◆ Prompt
Would you return the listing exactly as written, apart from its pictures?

◆ Data excerpt
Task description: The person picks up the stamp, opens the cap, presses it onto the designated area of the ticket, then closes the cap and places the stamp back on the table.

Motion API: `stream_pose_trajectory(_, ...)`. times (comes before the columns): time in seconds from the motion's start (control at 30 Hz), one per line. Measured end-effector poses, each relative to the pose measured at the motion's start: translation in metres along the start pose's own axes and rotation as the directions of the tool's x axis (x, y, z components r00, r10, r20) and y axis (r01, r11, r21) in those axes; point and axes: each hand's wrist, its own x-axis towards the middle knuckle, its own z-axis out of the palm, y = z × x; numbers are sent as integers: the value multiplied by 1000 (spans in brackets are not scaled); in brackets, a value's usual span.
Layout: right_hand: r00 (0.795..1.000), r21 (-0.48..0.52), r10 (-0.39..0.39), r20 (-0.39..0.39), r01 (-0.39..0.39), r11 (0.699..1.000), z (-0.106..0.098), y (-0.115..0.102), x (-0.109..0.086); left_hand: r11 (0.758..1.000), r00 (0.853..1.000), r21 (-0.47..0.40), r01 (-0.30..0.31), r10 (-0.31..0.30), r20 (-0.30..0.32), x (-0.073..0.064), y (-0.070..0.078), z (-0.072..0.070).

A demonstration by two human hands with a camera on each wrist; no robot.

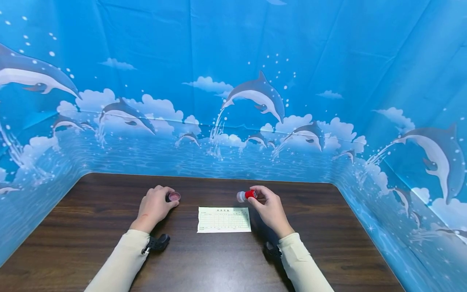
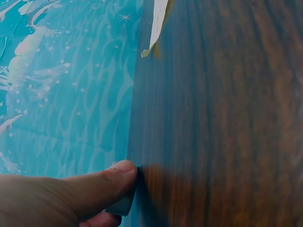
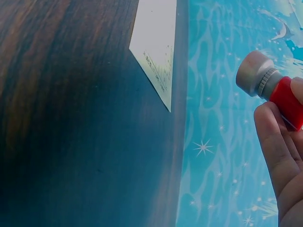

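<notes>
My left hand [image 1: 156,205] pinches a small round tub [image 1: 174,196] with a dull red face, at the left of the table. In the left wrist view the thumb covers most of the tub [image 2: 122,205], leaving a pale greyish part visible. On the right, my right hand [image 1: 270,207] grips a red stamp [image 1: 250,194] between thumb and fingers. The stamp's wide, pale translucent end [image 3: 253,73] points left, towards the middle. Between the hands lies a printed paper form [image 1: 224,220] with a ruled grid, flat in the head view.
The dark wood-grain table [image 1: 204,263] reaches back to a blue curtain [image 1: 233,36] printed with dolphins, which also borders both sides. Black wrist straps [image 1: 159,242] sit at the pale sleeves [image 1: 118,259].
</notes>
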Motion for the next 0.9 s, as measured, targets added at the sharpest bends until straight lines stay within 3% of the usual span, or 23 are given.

◆ Output for this task
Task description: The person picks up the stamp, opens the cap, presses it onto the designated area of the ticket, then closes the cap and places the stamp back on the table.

Motion API: `stream_pose_trajectory(_, ...)`. times (comes before the columns): time in seconds from the motion's start (control at 30 Hz), one per line. Measured end-effector poses, each relative to the pose measured at the motion's start: translation in metres along the start pose's own axes and rotation as the directions of the tool's x axis (x, y, z components r00, r10, r20) and y axis (r01, r11, r21) in those axes; point and axes: each hand's wrist, its own x-axis towards the middle knuckle, its own z-axis out of the palm, y = z × x; numbers are sent as integers: the value multiplied by 1000 (spans in brackets are not scaled); in brackets, a value's usual span.
Layout: right_hand: r00 (0.795..1.000), r21 (-0.48..0.52), r10 (-0.39..0.39), r20 (-0.39..0.39), r01 (-0.39..0.39), r11 (0.699..1.000), z (-0.106..0.098), y (-0.115..0.102), x (-0.109..0.086); left_hand: r11 (0.758..1.000), r00 (0.853..1.000), r21 (-0.47..0.40), r01 (-0.30..0.31), r10 (-0.31..0.30), r20 (-0.30..0.32), x (-0.073..0.064), y (-0.070..0.078), z (-0.072..0.070).

A demonstration by two human hands with a camera on each wrist; no robot.


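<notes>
My left hand [image 1: 156,205] pinches a small round tub [image 1: 174,196] with a dull red face, at the left of the table. In the left wrist view the thumb covers most of the tub [image 2: 122,205], leaving a pale greyish part visible. On the right, my right hand [image 1: 270,207] grips a red stamp [image 1: 250,194] between thumb and fingers. The stamp's wide, pale translucent end [image 3: 253,73] points left, towards the middle. Between the hands lies a printed paper form [image 1: 224,220] with a ruled grid, flat in the head view.
The dark wood-grain table [image 1: 204,263] reaches back to a blue curtain [image 1: 233,36] printed with dolphins, which also borders both sides. Black wrist straps [image 1: 159,242] sit at the pale sleeves [image 1: 118,259].
</notes>
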Motion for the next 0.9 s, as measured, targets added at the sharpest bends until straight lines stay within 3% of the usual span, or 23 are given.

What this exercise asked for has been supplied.